Но разве возможно просто «переключить» разнообразие индивидуальных воль, слагающих народ? К экономическому саботажу «управленческой части» старого режима добавился вполне справедливый и закономерный террор недовольных политикой новой власти, которая вынужденно опиралась только на поддержку исторических задач бунтующей голытьбы: «Всего же в 22 губерниях Центральной России контрреволюционерами в июле 1918 г. был уничтожен 4141 советский работник».224
Взаимоответ: «За 9 месяцев (июнь 1918 г. – февраль1919 г.) органами ВЧК было расстреляно на территории 23 губерний 5496 человек. С учетом губерний Северного Кавказа и северо-западных районов России… до 8–9 тысяч человек».225
Но у Ленина была и северо-западная «колба», со значительно более сплочённой буржуазией и гораздо более твёрдым «кулаком-единоличником». За 108 дней гражданской войны в Финляндии с января по май 1918 года погибло около 30 тысяч человек, «… после подавления революции белофиннами было расстреляно около 8 тысяч человек и до 90 тысяч… оказались в тюрьмах».226 В концентрационных лагерях умерли более 13 тысяч. Так что для оправдания своего «Красного террора» ему не нужно было всякий раз обращаться к урокам Французской революции.
Кто же прав: «слишком грамотные» для жестокого века «гуманисты и просветители» меньшевизма или Ленин – гениальный политический авантюрист?
Пока народы не пережили своих национальных границ, они не могут не чувствовать естественность «обживания» своей страны, осознавая это обязанностью удержания государственности. (Ничто не защитит «патриота-земледельца» от врага, кроме дружины своего «эксплуататора-боярина»). Народы всех трёх стран с неизбежностью физического закона, как мелкие капли ртути сливаются в одну – с той же диалектической неизбежностью соединялись или разъединялмсь не формально, но по причинности внутреннего содержания.
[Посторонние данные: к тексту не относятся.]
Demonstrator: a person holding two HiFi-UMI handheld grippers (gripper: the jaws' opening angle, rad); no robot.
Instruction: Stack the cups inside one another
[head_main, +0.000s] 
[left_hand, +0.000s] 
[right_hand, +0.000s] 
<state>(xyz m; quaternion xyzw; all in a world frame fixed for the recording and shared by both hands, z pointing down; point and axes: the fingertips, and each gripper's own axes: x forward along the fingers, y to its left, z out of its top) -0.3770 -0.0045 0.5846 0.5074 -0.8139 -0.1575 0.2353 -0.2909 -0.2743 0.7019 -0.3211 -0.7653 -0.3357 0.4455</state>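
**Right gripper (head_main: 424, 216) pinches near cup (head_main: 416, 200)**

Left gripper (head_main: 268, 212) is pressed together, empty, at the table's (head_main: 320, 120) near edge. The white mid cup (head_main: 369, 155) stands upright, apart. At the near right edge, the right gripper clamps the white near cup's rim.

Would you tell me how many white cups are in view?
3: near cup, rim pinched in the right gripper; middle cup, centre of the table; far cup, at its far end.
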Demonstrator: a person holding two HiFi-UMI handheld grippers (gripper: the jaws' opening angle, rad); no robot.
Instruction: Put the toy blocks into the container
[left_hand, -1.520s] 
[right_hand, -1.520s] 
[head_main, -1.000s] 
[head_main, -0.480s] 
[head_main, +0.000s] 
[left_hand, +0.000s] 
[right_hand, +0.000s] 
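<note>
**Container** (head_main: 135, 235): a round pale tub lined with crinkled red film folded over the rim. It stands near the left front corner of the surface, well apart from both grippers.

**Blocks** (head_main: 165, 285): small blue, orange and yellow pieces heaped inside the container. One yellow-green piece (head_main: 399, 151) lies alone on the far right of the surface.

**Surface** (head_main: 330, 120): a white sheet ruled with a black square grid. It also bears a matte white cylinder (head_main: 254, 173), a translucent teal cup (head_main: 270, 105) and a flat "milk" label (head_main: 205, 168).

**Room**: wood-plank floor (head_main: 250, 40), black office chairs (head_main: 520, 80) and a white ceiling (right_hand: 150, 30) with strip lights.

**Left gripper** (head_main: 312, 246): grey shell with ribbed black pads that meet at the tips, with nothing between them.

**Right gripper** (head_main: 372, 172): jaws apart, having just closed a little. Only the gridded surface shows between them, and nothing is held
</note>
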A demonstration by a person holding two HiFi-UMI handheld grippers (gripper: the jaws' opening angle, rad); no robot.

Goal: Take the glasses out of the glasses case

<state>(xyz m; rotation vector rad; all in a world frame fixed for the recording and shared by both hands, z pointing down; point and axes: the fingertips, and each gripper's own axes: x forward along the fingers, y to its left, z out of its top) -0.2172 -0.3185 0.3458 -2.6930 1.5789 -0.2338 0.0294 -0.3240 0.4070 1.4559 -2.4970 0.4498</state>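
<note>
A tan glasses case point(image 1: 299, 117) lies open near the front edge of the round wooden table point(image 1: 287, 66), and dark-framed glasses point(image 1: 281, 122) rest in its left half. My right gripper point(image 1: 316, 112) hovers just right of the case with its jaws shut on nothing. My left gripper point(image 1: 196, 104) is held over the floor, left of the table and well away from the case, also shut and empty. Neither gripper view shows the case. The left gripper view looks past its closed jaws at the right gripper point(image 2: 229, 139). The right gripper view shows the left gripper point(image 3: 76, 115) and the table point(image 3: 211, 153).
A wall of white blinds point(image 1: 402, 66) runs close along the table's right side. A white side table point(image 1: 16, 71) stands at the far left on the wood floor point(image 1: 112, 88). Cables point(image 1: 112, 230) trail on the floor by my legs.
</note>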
Для каждой из стран-примеров, соотношение внутренних обоснований к единению и внешних условий, помогающих или препятствующих, было разным.
В России стихийный крестьянский бунт имел, тем не менее, совершенно ясно понимаемую и выполняемую ими общественную цель – равный передел земли. Пощады от стран-империалистов ждать не приходилось, они терзали и рвали бы страну в клочки.
В более древней Грузии, крестьянин уже был отбит от общинного права на землю, и теоретически, «кулак» мог дозреть до «капиталиста», но Турция не давала и дня без войны, а самобытность страны гарантировала от «внешних друзей» только грабёж и истощение.
В Финляндии действительное наличие «естественных классовых буржуазных сил» позволяли ей оставаться в пределах условно «стандартной» исторической колеи. Но даже ей пришлось прибегнуть к военной помощи и Швеции, и Германии, но на принципиально других условиях, чем Грузии. Это вышло ей крайним историческим «боком» («дружбой с наци»), но всё-таки «не смертельно».
Но позвольте…. ведь тогда получается, что… права и Финляндия, с чрезвычайной жестокостью задавившая свой «левый поворот»? (В Швеции даже образовалось движение: «Комитет против белого террора в Финляндии»!).
В том-то и дело, что всё это доказывает, каким общественным безумием является постоянно подогреваемая дискуссия поиска «правых и виноватых» среди людей, застигнутых эпохой страшного исторического сдвига. Разве можно лезть туда с «холодным носом» времён, когда возможность обывательской жизни без обязательств, создаёт ложную иллюзию личной способности к свободе выбора независимо от обстоятельств? У человека есть на самом деле только одна мера ответственности выбора: жить или умереть. Всё остальное – не выбор, а удовольствие переживания самой жизни, во всём богатстве человеческих желаний и возможности их удовлетворения, когда есть счастье мирной, «гражданской» жизни. В этом и есть смысл уже кое-кем забываемого и уже начавшегося подвергаться осмеянию: «Только бы не было войны…». А лучше не скажешь.
Но кто же оправдывал войны или революции, кроме выгодопреемников? Откуда взялась это щенячья радость речёвок штатных аниматоров восхвалявших революцию? Может быть, пора вспомнить и спеть «Марсельезу» или «Интернационал»? Или песни Гражданской войны? Революция всегда переживалась участниками необходимым, неизбежным, угрюмым злом разрушения тупика прежней формы общественного устройства, которому не хватило сил предупредить катастрофу. Тем более что и не революция это была, а революционизированный крестьянский бунт, то есть не «бессмысленный и беспощадный» только на его большевистскую долю.
Оценивать исторические события чувственно, эмоционально переживать их не в художественном изображении заведомо вымышленных (по праву «художественной правды») героев, вменять добро и зло «задним числом», из сегодняшнего дня – это… просто «альцгеймер» какой-то. Переходящий в маниакальное и бесконечное переписывание «добра и зла» в истории.